**Problem to solve**.
Among the lines of the records below, count those with the word "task". Reply with that number alone.

*** Data records Section Begins ***

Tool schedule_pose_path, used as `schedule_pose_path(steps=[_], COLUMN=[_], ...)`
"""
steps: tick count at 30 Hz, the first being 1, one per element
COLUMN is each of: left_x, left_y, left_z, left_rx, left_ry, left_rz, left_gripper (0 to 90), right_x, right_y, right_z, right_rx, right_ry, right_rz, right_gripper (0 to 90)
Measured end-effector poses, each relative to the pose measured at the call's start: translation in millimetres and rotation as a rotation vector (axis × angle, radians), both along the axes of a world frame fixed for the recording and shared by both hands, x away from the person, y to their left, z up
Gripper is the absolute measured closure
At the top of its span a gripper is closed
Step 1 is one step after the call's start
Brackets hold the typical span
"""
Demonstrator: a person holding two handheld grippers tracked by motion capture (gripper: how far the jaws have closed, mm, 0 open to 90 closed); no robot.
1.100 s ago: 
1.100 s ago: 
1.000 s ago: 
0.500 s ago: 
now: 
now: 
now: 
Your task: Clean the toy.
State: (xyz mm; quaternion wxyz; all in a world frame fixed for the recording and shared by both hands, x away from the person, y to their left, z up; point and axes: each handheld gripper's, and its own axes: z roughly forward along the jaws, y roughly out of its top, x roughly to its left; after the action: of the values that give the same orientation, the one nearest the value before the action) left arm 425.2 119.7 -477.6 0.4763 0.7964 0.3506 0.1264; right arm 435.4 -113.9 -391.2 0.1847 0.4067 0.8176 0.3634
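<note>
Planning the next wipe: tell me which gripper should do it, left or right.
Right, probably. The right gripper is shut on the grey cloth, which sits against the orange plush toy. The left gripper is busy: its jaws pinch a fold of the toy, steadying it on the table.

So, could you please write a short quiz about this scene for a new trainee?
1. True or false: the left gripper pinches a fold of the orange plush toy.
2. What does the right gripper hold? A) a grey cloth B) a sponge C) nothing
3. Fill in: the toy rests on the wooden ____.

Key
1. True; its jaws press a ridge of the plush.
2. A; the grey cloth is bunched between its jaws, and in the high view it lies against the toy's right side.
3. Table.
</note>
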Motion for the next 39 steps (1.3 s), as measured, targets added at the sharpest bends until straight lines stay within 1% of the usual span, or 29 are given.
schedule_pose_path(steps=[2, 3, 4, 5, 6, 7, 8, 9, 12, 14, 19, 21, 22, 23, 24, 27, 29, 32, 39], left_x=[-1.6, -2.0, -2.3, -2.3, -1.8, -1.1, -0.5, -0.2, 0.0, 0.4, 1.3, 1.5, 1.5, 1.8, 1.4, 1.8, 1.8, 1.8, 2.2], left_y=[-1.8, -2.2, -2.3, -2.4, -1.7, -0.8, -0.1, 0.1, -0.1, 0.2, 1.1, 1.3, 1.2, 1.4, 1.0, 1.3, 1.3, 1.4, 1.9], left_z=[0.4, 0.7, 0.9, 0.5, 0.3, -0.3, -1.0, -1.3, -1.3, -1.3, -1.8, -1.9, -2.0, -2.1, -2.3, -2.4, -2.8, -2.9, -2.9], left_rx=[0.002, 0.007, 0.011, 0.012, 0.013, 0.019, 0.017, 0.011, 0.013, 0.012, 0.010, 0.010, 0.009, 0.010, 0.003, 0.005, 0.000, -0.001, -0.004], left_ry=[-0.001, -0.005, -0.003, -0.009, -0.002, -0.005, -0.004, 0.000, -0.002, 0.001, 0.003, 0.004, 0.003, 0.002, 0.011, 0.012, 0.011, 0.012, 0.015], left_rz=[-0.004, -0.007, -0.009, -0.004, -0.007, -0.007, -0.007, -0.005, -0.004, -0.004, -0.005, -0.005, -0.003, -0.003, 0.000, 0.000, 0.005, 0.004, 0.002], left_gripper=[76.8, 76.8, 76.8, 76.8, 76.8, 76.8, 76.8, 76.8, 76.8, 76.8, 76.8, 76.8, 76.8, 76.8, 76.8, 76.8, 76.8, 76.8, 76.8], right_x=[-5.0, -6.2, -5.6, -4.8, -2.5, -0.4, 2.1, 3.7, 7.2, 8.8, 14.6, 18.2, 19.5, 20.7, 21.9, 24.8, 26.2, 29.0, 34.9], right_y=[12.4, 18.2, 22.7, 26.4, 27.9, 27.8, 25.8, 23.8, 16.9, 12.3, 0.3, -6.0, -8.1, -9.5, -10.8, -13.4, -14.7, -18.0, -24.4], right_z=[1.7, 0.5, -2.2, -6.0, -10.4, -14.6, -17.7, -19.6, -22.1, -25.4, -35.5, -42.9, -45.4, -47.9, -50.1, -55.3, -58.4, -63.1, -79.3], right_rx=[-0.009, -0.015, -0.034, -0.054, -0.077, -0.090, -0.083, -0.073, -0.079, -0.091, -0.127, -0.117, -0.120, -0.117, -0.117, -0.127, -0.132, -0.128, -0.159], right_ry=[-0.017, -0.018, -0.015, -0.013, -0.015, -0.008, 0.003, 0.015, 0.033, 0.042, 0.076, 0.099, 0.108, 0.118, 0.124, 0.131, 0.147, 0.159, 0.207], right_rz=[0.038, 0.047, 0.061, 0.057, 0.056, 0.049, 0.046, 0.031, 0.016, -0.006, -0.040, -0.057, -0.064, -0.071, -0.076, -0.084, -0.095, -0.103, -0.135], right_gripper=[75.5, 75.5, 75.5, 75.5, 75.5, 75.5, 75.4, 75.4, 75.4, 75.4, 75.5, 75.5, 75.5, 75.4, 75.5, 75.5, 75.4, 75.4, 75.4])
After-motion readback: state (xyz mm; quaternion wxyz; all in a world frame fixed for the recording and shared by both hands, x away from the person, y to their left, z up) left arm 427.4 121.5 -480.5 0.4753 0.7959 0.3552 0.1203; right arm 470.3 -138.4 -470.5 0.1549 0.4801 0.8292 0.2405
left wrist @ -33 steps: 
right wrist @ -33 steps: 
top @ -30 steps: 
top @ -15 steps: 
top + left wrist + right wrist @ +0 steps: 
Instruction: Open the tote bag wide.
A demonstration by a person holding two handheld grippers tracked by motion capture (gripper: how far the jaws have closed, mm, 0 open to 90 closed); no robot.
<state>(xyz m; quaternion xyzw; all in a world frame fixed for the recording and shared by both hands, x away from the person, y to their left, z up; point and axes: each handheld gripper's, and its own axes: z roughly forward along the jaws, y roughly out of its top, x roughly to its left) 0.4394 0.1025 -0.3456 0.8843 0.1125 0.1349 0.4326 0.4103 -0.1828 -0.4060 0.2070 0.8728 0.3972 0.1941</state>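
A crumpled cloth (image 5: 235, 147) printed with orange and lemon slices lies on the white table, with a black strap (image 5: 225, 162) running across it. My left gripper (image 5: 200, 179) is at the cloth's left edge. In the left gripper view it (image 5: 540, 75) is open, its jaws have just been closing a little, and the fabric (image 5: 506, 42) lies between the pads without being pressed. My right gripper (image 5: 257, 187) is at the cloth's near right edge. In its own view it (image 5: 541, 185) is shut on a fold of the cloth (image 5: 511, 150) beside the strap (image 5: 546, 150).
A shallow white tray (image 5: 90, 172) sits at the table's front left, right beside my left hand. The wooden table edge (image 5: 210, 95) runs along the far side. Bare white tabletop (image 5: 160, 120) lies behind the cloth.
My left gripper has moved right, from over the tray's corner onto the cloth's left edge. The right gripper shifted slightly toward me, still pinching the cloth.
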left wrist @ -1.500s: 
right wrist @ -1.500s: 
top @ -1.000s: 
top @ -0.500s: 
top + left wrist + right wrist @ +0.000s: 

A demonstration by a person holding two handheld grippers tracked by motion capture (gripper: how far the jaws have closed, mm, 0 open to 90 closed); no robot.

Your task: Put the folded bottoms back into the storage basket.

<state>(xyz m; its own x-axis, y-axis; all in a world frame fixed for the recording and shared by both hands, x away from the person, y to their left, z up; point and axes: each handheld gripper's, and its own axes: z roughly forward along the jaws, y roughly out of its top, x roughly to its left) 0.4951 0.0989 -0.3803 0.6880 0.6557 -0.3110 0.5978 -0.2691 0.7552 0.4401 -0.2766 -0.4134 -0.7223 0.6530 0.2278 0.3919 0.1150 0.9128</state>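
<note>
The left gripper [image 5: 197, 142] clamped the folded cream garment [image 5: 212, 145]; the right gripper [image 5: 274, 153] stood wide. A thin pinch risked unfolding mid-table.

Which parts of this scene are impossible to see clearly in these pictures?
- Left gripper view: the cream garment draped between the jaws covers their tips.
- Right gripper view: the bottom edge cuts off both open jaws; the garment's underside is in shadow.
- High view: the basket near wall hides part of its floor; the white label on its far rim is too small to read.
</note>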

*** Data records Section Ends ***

**Answer to the exercise**.
2